Conditions were just right: the heat was cranked up by my peer Charles Moore, who constantly challenged me to grow through conversations, mentor text wars, an anchor chart “hall of fame”, and an endless pursuit of authenticity in our shared love of teaching literacy; a mold was given to me by my mentor, Helen Becker, who showed me concrete strategies to make these things work while always reminding me to read, write, and cut out all the extra “stuff” that could allow impurities to ruin my work; Megan Thompson was the hand that guided the hammer, refining the techniques I tried, inviting me into her classroom and her thoughts, and modeling an unconditional love for students that requires a strong will; lastly, the students were the anvil, always giving me a sturdy base on which I could hone my edges and continue growing and shaping.

Without “further gilding the lily” as Chaucer would say in A Knight’s Tale, I learned and grew so much in this forge through the strong students, mentors, peers, colleagues, and I daresay friends that were willing to walk the walk with me.

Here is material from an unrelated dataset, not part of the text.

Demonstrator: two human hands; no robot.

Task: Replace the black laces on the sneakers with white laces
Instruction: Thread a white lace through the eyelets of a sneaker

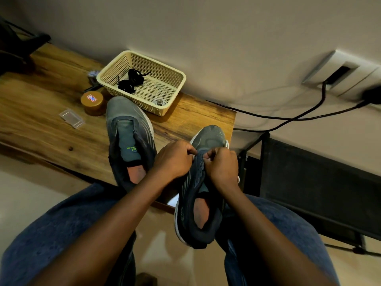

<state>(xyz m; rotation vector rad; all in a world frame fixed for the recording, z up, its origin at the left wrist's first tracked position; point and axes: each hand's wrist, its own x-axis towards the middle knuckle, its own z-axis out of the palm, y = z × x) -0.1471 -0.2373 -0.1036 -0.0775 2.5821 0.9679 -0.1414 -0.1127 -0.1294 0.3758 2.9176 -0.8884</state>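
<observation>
On the left sneaker's (129, 141) tongue, green "WEAR"; left hand (175, 159) and right hand (221, 164) pinch the right sneaker's (198, 195) lacing.

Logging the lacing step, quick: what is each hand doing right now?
Left hand: fingers curled, pinching at the eyelets of the right sneaker.
Right hand: fingers curled, pinching the white lace there.
</observation>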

Our North star–our central focus–at the heart of this growth was always learning how to make the literacy experiences for our students more authentic.

As I continue to reflect on these experiences, I realize that our greatest growth was in writing instruction. As our students walked in the door for the first time last year, we quickly realized many had gaps in their writing instruction. But perhaps a more alarming assessment was that most students, even those “proficient” by any state standards, had no love or purpose for writing.

And so our work began.

We tried many things–increasing the amount of formative data we would look at in team meetings to help guide our planning; shifting what and how we assessed and graded with rubrics and scales that would be more authentic; changing the pacing and length of our mini-lessons to get out of the way of these young writers; and so much more. Each of our adjustments were tried, refined, and often ditched and replaced, and I believe that each warrants further reflection. But one adjustment stood above the rest: when we as teachers became writers too.

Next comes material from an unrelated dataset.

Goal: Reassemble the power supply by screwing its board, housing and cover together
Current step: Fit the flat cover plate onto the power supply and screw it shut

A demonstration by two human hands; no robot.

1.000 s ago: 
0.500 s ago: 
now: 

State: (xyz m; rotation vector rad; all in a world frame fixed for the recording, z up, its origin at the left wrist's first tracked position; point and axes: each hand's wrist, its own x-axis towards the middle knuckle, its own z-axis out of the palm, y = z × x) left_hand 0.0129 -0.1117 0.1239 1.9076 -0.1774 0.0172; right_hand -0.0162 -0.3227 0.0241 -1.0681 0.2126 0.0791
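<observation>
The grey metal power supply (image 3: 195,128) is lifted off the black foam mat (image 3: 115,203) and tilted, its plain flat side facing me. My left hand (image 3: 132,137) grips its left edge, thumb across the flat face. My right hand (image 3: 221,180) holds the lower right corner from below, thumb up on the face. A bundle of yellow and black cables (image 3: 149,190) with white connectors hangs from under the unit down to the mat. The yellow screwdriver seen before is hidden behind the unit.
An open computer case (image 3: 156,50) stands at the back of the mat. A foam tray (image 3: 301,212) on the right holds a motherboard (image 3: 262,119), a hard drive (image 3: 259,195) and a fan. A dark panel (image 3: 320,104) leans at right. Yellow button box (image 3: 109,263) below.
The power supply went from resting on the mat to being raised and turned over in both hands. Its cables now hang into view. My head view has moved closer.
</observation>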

In Kelly Gallagher’s Write Like This, he proclaims: “Of all the strategies I have learned over the years, there is one that stands far above the rest when it comes to improving my students’ writing: the teacher should model by writing–and think out loud while writing–in front of the class” (15).

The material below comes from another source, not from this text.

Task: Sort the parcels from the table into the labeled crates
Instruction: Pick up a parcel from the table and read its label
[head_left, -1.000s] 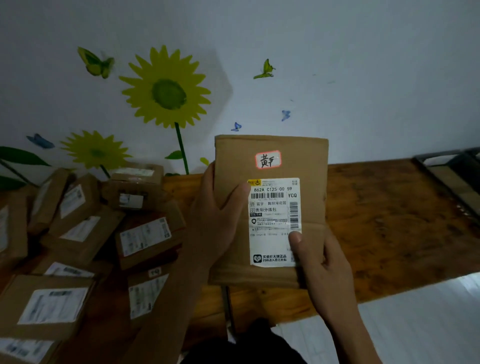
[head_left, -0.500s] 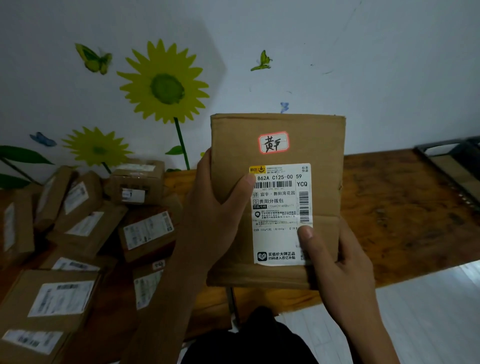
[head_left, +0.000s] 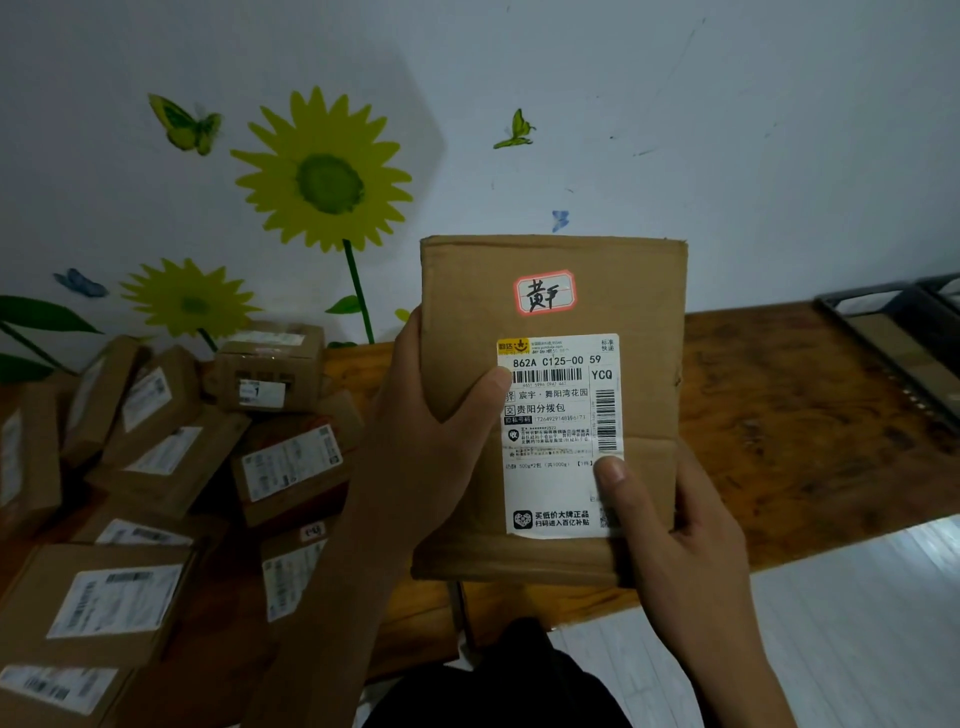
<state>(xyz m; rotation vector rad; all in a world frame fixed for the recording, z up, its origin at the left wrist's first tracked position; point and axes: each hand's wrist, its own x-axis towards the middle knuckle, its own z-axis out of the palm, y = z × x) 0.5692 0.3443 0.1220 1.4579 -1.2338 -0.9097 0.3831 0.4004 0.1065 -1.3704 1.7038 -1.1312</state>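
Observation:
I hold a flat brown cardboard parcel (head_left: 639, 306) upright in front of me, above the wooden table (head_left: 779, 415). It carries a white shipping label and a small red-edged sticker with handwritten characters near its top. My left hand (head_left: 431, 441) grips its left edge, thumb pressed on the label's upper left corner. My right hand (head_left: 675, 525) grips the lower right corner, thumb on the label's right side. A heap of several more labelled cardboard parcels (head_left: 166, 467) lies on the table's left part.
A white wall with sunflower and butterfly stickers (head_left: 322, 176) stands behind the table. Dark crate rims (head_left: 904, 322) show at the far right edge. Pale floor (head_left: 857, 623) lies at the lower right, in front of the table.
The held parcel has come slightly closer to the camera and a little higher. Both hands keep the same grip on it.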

Nearly all teachers of writing have heard something along these lines at some point in their career. Many have been brave and vulnerable enough to try it.

But this past year, I learned that there is a difference between writing in front of your students and becoming a writer.

A writer is a person who keeps journals and notebooks and endless Word documents, filled with ideas and drafts and revisions in a smorgasbord of conditions. A writer is an artist who pursues and experiments with their craft to get it just right. A writer is a dreamer filled with goals and purpose that can only be met through careful, meticulous, arduous effort.

With this working definition, I quickly realized that I was not a writer. Are you? I also questioned myself:  How could I authentically ask my students to become the writers that I have qualified here if I hadn’t become a writer yet myself? How could I expect them to give what I was not willing to give myself?

So I set out to become a writer. At first, I wrote the same essays and assignments that I tasked my students with. Then I said yes to sponsoring our school’s Poetry Corner and shared my own work at our weekly meetings. I wrote letters to family and friends, and love notes to my (at the time) fiancé. I wrote reviews of products I had purchased and services I had received, application letters to conferences I wished to attend, thank-you cards to wedding guests, and much more.

As I climbed each of these mountains of literacy, I shared my writing experiences with students. I wrote many of these pieces with them, inviting their feedback and giving mine in return. I became a writer and watched as my students became writers, too.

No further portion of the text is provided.